Chromatic Resonance (Classical concert no 2)
2024- Medium: Handcrafted classical guitar; aged Engelmann spruce, Bolivian rosewood (pau ferro), Brazilian cedar, macassar ebony,Yves Klein Blue pigment, Cocobolo, White mother of pearl, nitrocellulose finish.
Chromatic Resonance is a concert classical guitar conceived as both a functional instrument and a sculptural investigation into sound as material. Drawing conceptual inspiration from Yves Klein’s commitment to immateriality and intensity, the work treats tone, resonance, and vibration as primary compositional elements. The guitar’s aged Engelmann spruce top and Bolivian rosewood back and sides are selected for their capacity to produce clarity and separation across the register, while maintaining depth and sustain. Its construction emphasizes responsiveness and dynamic range, allowing subtle gestures to coexist with powerful projection. Finished in nitrocellulose, the instrument is designed to resonate freely, foregrounding the relationship between surface, air, and sound.

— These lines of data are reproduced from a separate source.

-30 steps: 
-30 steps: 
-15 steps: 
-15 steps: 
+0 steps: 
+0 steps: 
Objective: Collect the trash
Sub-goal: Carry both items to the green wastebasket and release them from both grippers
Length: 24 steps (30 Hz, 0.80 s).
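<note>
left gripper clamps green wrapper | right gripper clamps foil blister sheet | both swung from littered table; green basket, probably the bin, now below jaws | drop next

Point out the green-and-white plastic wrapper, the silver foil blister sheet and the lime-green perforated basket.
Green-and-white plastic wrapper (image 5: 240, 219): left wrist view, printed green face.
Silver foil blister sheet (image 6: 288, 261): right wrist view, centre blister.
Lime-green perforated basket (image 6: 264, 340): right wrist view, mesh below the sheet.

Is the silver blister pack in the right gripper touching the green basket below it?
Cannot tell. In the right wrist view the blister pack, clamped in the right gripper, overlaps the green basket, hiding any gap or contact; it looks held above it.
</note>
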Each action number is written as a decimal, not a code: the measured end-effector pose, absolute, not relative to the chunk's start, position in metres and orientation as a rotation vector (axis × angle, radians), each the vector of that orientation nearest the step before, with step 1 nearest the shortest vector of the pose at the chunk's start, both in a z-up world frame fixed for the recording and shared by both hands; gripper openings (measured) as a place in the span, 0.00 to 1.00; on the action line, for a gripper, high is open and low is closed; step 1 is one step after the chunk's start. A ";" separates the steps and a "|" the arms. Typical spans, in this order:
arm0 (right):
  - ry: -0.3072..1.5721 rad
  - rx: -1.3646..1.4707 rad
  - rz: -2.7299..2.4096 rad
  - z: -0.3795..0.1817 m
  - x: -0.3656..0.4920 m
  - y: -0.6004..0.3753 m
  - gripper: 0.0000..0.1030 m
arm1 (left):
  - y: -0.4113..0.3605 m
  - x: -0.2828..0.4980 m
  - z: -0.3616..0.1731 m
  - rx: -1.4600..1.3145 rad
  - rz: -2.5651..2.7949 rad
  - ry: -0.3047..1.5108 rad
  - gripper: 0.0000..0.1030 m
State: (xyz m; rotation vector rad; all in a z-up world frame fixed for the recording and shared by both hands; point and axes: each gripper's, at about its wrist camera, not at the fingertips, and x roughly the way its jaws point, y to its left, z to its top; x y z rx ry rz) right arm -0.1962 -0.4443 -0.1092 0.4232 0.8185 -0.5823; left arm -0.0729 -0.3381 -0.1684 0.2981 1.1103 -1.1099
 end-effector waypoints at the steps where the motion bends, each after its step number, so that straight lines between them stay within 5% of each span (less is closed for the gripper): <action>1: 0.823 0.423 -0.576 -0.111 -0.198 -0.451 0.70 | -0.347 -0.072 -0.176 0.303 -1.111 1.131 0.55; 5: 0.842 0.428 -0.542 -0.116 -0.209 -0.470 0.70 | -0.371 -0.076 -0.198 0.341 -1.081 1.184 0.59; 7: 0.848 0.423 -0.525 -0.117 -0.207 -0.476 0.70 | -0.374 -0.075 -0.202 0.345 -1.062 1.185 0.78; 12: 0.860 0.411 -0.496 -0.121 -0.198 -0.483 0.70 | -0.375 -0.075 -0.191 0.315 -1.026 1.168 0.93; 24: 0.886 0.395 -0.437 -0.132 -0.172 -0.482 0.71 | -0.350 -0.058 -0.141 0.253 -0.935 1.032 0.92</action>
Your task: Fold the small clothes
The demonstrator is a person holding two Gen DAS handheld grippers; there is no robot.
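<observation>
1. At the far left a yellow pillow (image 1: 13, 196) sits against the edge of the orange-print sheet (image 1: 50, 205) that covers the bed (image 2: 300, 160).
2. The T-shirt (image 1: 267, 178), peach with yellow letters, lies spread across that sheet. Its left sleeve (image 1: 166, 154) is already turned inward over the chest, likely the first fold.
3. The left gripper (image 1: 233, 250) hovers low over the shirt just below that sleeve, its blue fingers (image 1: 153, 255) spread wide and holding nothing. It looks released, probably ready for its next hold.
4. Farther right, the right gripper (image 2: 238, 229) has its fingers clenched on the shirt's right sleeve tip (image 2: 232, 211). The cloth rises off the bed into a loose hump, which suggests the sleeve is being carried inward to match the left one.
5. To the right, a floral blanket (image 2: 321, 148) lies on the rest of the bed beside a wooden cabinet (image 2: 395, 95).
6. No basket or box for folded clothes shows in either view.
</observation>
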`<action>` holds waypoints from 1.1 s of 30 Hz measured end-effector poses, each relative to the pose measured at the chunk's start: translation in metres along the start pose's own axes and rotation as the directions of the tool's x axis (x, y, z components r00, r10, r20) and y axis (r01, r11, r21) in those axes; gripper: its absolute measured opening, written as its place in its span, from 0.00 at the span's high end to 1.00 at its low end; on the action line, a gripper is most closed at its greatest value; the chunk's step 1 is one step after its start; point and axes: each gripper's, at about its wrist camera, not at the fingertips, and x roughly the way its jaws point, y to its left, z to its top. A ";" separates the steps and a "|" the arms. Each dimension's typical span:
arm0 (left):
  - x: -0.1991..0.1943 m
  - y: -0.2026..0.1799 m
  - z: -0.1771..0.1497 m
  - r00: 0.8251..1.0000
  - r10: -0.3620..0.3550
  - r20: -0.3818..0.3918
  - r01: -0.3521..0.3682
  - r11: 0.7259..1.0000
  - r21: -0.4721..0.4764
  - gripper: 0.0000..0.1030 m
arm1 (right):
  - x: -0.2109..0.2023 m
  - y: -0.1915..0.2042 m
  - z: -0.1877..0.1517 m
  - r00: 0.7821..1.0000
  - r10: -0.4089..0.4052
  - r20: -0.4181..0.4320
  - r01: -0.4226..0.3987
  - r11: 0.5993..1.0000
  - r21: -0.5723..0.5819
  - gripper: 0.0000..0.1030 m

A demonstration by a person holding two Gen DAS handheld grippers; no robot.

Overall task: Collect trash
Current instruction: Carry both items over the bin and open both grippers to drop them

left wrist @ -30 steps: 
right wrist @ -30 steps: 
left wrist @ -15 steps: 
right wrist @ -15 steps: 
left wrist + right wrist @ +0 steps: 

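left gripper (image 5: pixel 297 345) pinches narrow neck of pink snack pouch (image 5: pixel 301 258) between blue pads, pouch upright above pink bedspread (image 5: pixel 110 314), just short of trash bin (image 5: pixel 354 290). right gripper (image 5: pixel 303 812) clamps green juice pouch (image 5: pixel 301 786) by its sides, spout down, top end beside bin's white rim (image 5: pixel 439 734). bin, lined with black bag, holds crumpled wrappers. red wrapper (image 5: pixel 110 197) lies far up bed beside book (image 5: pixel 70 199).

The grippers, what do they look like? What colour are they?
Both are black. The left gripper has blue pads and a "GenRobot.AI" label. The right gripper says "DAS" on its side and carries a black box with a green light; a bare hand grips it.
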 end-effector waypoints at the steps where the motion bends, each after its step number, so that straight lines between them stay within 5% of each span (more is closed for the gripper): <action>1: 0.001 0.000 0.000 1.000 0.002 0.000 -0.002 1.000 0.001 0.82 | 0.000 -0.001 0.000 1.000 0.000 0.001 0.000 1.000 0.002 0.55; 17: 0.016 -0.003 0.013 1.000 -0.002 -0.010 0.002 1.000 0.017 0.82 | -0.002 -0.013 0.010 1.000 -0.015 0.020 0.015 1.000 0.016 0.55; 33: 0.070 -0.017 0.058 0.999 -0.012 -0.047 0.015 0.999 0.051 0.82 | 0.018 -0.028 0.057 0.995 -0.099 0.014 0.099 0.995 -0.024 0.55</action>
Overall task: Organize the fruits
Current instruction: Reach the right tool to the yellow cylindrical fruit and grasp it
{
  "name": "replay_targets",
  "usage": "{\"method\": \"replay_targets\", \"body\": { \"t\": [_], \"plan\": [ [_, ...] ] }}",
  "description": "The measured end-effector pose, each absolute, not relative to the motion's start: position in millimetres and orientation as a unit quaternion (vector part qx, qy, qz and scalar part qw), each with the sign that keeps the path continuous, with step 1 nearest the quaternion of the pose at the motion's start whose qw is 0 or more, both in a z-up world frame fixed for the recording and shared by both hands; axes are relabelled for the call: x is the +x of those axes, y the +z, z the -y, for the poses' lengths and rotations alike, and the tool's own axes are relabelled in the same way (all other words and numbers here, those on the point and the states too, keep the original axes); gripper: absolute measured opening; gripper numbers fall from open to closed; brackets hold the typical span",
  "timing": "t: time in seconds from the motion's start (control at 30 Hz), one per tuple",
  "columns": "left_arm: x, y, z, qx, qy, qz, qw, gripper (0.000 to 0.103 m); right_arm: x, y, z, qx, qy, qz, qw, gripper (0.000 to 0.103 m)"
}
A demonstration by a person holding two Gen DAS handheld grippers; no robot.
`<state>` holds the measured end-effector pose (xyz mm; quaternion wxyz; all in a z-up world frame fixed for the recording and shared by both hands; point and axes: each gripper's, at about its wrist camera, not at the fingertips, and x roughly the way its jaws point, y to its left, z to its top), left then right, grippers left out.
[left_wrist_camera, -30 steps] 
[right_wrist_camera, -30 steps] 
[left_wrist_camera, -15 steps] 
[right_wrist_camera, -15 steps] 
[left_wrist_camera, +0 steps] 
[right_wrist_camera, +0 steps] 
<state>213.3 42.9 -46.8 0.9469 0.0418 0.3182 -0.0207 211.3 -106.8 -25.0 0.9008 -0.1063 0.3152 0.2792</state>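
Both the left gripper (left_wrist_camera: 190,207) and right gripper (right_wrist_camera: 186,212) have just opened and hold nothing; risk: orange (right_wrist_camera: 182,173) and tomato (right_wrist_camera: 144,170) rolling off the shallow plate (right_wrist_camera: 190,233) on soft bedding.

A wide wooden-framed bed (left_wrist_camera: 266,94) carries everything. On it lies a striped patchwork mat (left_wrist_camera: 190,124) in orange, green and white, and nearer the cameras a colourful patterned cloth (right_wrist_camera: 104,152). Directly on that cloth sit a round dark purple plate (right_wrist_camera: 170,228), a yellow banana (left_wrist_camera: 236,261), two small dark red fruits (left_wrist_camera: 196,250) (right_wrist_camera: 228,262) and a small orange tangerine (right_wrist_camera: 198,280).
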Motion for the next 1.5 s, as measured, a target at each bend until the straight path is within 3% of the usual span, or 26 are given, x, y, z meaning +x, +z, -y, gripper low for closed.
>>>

As part of Novaes’ interdisciplinary practice, the guitar functions simultaneously as a playable object, a visual artifact, and a sonic archive—embodying a lineage of craft while asserting sound itself as an expressive medium.
Yves Klein Blue (IKB) is a signature, intense ultramarine shade of blue developed by French artist Yves Klein, who registered its formula to maintain its vibrant depth in his monochrome works, symbolizing the infinite and immaterial, a concept he explored through paintings, performances, and sculptures using the matte, pure blue color.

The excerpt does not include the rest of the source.